A bedside echo was performed:


The segment on the upper left is not contracting. This is the anteroseptal wall.


Here is a 4-chamber view:


The apex is not contracting.



From all this data, one should concluded that there is a coronary occlusion that is not showing on the ECG, until proven otherwise.

25% of acute coronary occlusion does not have diagnostic ST elevation.  Many of those cases have ECG that are highly suggestive of ischemia.  An unknown number of acute occlusions have normal, or near normal ECGs, but it is NOT uncommon, and one should be on the lookout for them.

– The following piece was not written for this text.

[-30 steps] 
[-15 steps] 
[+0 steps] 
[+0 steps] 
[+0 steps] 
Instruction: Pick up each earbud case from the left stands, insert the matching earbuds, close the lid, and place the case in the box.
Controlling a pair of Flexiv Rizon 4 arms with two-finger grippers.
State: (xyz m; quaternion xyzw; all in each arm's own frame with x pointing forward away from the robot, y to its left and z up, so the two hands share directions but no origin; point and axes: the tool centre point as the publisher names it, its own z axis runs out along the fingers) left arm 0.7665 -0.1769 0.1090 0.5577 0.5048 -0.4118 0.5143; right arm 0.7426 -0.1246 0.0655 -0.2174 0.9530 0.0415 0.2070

A positive troponin in this clinical situation [no reason for an elevated troponin: no end stage renal disease, no heart failure, no reason for a type II MI (BP of 160/90 should not be thought to be a cause)], ALONG with the inability to control the pain with medical therapy is an indication for immediate angiography, according to the guidelines of both the American Heart/American College of Cardiology and the European Society of Cardiology.

This patient, based on just the 1) troponin and 2) refractory pain, should go emergently to the cath lab even with a normal ECG.

Actually, although he was put on IV NTG, it was not maximal. This should be titrated to a significant drop in BP, down to perhaps 110-120 systolic.  This was not done.

The echo is just extra data to support that plan.

However, the vast majority of patients with NonSTEMI that really need the cath lab now do not go in a timely way.  In fact, in this large meta-analysis by Khan et al. of 40,000 NonSTEMIs published in the European Heart Journal in August 2017, 25% had occlusion and it took 24 hours to get to angiography.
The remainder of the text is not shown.